**What the task asks**
When you copy the material below, keep every line exact and leave each picture out.
......
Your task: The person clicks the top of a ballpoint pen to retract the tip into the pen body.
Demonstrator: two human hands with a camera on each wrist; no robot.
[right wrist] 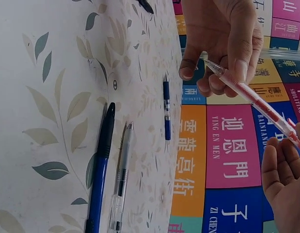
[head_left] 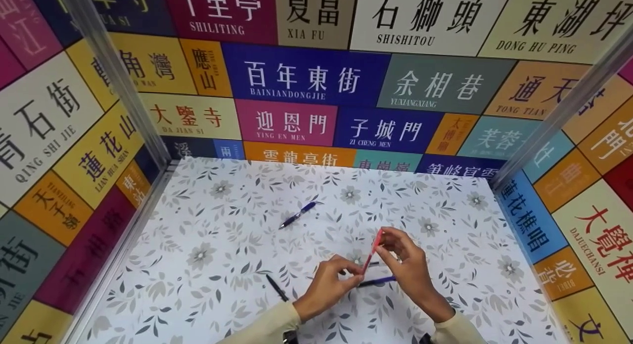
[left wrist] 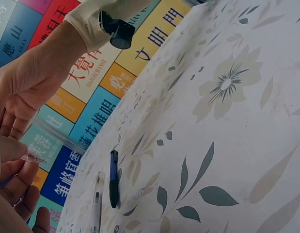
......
**Written solution**
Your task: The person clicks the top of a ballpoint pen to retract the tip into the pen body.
Demonstrator: two human hands with a camera on each wrist; no robot.
[right wrist] 
[head_left] 
[left wrist] 

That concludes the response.